Records from a data collection:
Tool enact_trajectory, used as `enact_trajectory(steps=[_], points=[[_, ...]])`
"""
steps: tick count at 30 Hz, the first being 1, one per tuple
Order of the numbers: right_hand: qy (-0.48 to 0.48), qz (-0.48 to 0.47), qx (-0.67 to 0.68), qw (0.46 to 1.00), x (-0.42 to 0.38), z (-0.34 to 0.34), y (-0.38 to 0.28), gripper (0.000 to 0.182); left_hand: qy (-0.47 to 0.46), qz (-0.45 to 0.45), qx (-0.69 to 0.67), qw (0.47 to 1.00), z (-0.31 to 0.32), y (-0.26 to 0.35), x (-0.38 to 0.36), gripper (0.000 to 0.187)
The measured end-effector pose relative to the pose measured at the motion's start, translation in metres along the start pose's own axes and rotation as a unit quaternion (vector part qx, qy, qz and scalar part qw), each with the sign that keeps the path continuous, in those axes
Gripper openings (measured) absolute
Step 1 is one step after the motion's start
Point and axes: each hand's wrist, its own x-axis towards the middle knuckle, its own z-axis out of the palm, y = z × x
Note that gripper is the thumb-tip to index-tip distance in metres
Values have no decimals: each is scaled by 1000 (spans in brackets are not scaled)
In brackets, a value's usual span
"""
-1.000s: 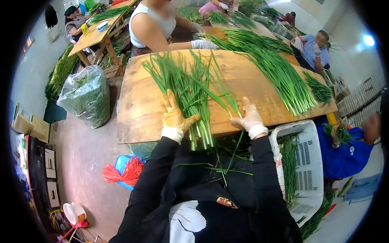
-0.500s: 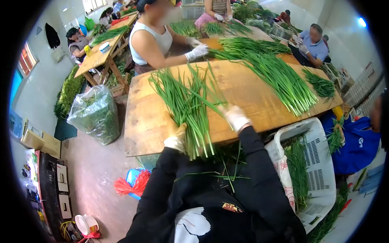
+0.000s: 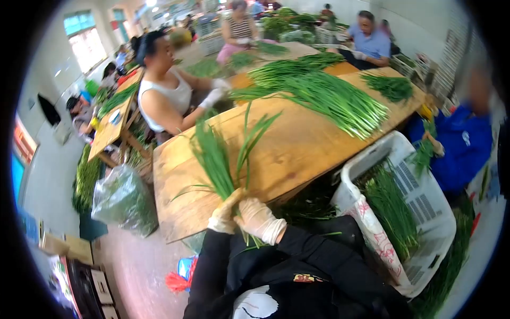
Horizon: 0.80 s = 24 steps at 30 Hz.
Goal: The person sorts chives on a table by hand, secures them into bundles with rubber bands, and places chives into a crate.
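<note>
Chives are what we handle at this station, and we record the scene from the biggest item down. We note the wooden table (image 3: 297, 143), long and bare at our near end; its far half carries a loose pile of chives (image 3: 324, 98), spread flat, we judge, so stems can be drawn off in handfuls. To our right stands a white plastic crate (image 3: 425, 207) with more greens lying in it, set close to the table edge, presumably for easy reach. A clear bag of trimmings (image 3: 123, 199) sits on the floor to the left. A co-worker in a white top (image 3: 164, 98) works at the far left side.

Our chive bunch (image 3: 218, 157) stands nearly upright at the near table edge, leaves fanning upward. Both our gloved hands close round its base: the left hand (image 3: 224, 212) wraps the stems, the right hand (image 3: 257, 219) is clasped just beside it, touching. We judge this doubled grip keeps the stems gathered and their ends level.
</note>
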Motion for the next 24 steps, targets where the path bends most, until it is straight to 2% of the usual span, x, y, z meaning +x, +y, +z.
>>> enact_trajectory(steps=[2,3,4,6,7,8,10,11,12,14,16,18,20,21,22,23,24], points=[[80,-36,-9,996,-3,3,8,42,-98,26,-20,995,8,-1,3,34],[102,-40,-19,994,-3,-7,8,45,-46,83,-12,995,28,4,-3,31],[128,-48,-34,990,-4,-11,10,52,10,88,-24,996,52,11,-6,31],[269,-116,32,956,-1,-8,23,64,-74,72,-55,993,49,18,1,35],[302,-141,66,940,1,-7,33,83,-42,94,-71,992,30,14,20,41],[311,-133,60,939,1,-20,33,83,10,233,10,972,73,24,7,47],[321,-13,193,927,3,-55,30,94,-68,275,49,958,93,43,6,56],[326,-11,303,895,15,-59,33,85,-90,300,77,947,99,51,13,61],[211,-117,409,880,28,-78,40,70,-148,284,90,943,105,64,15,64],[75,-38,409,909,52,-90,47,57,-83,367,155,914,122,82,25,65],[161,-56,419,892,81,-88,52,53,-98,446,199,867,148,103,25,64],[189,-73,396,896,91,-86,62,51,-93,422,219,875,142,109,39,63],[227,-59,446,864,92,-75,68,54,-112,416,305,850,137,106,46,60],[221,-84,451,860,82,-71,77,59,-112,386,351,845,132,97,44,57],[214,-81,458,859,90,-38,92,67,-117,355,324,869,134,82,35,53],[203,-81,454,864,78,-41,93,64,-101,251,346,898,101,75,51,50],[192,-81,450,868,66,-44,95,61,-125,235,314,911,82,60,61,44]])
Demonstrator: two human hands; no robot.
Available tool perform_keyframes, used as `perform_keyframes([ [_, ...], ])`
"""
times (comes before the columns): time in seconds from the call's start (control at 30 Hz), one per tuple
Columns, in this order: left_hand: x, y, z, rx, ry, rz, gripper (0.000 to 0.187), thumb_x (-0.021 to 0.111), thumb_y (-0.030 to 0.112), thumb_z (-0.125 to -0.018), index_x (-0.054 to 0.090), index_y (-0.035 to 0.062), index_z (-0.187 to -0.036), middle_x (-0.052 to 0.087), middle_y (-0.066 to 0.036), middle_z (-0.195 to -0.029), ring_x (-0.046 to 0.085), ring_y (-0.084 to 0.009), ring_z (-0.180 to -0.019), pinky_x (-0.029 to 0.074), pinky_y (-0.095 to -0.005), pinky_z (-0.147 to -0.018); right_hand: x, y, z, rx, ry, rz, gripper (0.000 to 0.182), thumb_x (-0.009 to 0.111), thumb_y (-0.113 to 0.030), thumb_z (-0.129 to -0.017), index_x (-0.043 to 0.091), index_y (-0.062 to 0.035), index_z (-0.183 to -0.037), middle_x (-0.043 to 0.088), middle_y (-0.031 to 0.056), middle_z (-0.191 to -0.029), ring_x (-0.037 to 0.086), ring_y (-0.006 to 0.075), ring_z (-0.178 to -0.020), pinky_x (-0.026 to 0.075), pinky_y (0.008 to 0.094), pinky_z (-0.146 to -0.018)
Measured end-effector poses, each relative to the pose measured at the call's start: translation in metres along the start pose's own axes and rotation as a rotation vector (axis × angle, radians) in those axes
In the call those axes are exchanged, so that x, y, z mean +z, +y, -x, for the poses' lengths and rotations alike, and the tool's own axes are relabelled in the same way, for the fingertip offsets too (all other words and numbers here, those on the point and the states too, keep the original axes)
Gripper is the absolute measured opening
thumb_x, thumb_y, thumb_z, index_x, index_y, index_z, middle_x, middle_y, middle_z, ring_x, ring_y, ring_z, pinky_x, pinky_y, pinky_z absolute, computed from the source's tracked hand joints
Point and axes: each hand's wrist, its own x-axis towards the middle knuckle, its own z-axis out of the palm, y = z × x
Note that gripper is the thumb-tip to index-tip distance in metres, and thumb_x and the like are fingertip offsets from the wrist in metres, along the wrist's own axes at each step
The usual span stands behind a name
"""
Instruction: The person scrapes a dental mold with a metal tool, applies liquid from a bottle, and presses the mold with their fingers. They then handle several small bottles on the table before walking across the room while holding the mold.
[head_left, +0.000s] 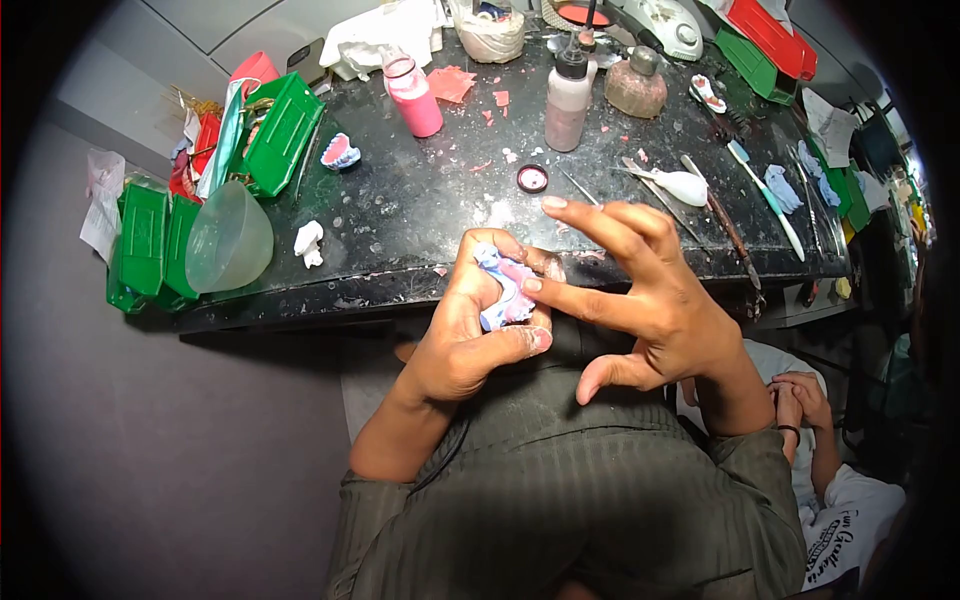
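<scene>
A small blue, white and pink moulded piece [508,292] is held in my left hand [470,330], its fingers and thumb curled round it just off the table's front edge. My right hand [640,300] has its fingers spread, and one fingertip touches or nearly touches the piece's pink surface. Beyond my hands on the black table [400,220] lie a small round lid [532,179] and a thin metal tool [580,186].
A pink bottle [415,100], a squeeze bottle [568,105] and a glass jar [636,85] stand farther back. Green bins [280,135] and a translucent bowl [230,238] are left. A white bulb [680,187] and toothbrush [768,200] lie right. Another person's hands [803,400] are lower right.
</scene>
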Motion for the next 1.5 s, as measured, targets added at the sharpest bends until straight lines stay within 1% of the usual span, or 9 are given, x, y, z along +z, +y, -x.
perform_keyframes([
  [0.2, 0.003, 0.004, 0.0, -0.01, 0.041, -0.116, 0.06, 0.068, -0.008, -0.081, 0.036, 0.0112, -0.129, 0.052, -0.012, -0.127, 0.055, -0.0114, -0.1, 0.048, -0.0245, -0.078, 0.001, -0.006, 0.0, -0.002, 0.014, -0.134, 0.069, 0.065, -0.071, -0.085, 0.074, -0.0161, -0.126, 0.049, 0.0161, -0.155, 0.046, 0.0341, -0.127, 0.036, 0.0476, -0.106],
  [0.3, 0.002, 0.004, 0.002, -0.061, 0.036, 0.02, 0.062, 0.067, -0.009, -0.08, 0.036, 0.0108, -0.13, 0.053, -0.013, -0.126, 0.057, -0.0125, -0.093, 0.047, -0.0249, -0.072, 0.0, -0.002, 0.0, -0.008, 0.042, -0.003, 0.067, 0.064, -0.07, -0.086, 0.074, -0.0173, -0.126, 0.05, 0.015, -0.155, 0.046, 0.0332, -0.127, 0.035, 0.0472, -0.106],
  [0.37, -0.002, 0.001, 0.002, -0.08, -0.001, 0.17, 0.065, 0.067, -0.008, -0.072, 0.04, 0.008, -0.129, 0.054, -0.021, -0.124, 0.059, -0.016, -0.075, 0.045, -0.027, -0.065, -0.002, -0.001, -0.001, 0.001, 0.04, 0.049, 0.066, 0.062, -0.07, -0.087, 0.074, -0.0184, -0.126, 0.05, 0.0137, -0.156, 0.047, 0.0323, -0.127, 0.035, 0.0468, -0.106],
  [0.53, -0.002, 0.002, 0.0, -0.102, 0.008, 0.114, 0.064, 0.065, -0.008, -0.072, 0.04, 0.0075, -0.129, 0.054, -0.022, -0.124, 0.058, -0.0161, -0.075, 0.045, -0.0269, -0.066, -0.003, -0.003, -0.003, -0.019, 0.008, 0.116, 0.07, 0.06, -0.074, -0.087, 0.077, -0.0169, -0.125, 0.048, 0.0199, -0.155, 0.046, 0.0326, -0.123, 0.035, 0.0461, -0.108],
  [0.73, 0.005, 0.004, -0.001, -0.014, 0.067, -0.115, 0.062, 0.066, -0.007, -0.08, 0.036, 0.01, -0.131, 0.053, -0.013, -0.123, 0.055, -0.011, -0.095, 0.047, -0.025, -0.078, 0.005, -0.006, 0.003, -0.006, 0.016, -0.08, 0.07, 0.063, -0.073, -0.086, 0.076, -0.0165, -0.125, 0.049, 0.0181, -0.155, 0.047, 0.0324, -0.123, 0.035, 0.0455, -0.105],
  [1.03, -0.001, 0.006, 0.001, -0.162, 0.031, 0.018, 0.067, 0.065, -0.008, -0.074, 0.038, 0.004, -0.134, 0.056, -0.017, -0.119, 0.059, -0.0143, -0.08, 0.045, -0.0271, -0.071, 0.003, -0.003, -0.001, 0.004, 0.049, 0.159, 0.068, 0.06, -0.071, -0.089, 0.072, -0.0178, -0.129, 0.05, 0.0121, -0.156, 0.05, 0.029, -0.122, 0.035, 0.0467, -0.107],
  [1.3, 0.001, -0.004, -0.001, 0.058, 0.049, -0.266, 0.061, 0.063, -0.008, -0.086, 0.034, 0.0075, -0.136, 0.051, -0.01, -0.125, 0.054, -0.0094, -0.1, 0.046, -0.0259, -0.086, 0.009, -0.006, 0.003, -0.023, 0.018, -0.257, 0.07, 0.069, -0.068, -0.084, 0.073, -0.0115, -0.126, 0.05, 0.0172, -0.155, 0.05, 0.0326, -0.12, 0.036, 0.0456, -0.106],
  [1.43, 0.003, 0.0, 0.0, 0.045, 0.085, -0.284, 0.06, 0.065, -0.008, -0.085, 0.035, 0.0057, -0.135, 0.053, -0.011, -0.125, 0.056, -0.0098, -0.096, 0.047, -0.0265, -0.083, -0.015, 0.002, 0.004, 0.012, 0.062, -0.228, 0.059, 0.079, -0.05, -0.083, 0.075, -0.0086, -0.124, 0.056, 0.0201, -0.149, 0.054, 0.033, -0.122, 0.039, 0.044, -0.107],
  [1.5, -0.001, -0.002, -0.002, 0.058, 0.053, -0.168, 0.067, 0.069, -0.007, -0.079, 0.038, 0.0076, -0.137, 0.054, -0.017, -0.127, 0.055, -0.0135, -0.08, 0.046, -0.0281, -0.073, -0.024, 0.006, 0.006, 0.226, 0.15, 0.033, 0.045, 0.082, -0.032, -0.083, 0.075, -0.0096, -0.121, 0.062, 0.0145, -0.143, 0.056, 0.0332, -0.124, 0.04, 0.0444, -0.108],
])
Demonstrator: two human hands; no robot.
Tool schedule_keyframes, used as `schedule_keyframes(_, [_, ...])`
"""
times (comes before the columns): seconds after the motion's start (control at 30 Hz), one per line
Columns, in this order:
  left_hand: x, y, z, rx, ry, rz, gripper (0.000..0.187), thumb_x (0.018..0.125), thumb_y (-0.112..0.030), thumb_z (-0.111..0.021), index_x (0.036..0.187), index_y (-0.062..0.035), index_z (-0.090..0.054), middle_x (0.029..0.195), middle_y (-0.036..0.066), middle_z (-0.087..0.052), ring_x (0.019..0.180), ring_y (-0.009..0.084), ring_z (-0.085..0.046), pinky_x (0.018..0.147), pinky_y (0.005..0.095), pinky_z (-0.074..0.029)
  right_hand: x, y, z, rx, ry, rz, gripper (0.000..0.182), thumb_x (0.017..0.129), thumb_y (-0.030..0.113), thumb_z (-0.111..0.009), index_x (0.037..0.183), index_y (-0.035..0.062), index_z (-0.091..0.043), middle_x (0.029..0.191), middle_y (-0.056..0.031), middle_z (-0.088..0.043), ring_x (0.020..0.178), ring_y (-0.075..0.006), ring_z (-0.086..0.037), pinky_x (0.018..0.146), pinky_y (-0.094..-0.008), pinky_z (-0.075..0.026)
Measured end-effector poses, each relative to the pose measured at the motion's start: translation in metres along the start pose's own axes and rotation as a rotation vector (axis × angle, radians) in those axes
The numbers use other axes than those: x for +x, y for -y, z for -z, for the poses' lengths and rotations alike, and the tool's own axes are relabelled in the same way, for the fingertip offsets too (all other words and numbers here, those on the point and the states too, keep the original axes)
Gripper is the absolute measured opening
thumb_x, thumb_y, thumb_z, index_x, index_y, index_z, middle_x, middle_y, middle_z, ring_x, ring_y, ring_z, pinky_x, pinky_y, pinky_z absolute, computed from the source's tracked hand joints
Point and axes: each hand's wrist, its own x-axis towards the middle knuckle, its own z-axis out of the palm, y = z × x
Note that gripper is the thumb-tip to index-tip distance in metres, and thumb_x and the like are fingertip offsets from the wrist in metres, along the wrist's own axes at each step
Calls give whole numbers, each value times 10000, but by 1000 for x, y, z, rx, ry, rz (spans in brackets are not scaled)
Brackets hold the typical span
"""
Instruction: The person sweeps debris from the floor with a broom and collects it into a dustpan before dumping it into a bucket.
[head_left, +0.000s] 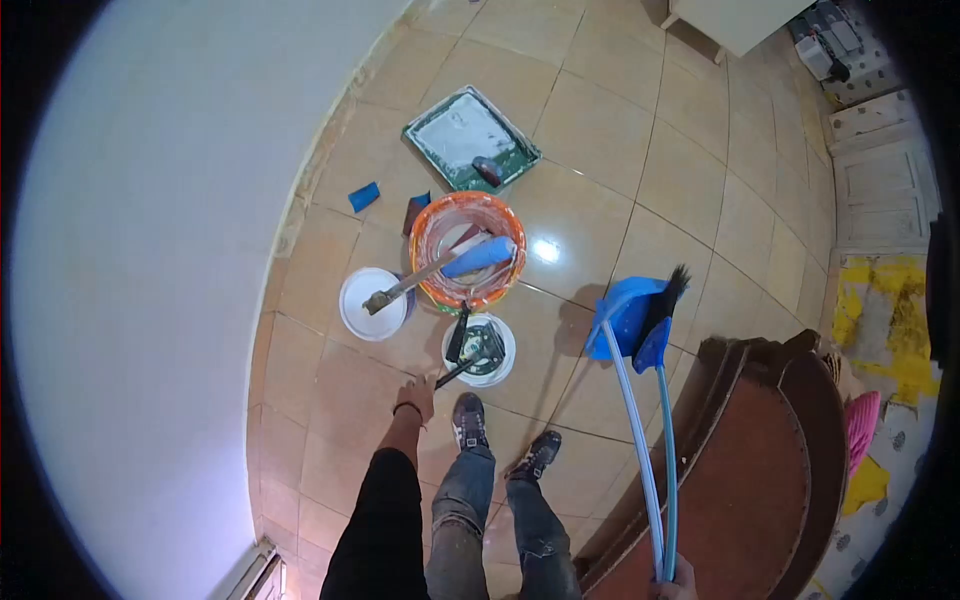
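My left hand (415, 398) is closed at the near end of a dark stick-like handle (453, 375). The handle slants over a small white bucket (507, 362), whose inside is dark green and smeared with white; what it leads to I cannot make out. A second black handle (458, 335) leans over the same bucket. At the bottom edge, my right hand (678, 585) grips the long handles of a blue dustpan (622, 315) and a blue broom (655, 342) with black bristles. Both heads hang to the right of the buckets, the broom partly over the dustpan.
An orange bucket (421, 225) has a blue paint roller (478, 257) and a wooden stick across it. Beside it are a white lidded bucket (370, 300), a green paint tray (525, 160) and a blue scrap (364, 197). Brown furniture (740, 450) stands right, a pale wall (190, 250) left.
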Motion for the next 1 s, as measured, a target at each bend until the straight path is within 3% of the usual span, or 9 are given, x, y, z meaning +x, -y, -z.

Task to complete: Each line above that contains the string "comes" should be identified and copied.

Solution to the exercise:
times (comes before the columns): time in seconds from the call's start (control at 30 Hz), one per tuple
times (comes before the columns): seconds after the motion's start (control at 30 Hz), one per line

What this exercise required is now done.